Objectives (8 points):
- Read the API of NER in Spacy
- Take 1 thousand random passages from the FIQA-PL corpus.
- Use the lemmatized and sentence split documents (using SpaCy API for lemmatization and sentence splitting) to identify the expressions that consist of consecutive
words starting with a capital letter (you will have to look at the inflected form of the word to check its
capitalization) that do not occupy the first position in a sentence. E.g. the sentence:
should yield the following entries:
Wczoraj w Krakowie miało miejsce spotkanie prezydentów Polski i Stanów Zjednoczonych.
Kraków
,Polska
,Stan Zjednoczony
. - Compute the frequency of each identified expression and print 50 results with the largest number of occurrences.
- Apply the NER from SpaCy to identify the named entities in the same set of documents.

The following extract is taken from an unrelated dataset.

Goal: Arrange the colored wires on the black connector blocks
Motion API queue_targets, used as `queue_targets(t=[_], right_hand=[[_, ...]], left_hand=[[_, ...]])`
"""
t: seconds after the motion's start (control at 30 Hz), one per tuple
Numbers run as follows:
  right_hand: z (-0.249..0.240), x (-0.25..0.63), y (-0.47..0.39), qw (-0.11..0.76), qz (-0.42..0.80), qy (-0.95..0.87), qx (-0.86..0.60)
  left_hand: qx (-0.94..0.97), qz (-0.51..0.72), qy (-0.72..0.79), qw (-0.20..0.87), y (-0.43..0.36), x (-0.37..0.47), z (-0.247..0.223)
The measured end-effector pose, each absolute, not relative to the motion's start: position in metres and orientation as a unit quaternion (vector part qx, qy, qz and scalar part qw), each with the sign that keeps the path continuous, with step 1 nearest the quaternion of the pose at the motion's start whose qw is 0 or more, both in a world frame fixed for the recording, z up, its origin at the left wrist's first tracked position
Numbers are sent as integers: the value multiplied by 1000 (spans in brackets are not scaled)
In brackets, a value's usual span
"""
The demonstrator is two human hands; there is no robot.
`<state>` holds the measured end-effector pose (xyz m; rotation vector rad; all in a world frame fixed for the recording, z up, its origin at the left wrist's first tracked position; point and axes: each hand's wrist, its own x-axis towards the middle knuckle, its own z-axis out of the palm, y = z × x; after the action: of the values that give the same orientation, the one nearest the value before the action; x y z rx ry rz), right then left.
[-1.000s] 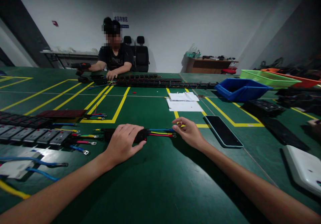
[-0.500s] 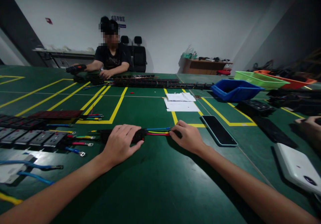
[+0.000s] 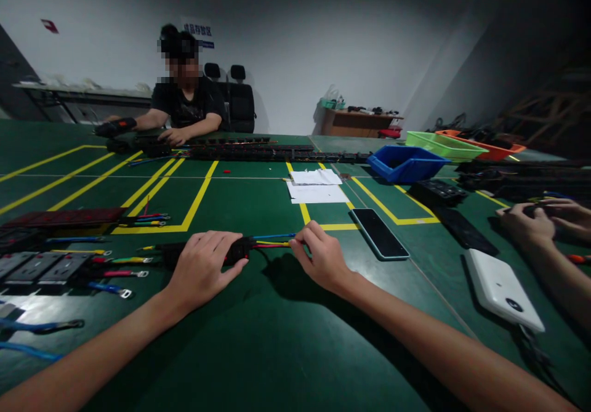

- Plot the frequency (histogram) of the identified classes.
- Display 10 most frequent Named Entities for each identified type.
- Display 50 most frequent Named Entities including their count and type.
- Display 5 sentences containing at least 2 recognized named entities with different types. Highlight the recognized spans with color. (For demo application Streamlit might be useful for displaying NER results).
Answer the following questions (2 points):
- Which of the method (counting expressions with capital letters vs. NER) worked better for the task concerned with identification of the proper names?
- What are the drawbacks of the method based on capital letters?
- What are the drawbacks of the method based on NER?
- Which of the coarse-grained NER groups has the best and which has the worst results? Try to justify this observation.
- Do you think NER is sufficient for identifying different occurrences of the same entity (i.e. consider "USA" and "Stany Zjednoczone" and "Stany Zjednoczone Ameryki Północnej")? If not, can you suggest an algorithm or a tool that would be able to group such names together?
- Can you think of a real world problem that would benefit the most from application of Named Entity Recognition algorithm?
- Named entity recognition is a process aimed at the identification of entities mentioned in text by determining their scope and classifying them to a predefined type. The larger the number of types, the more difficult the problem is.
- Named entities are usually proper names and temporal expressions. They usually convey the most important information in text.
- IOB format is typically used to tag names entities. The name (IOB) comes from the types of tokens (in, out, beginning).
The following example shows how the format works:
W O 1776 B-TIME niemiecki O zoolog O Peter B-PER Simon I-PER Pallas I-PER dokonał O formalnego O ...
- The set of classes used in NER is partially task dependent. Some general classes such as names of people or cities are used universally, but categories such as references to law regulations is specific to legal information systems.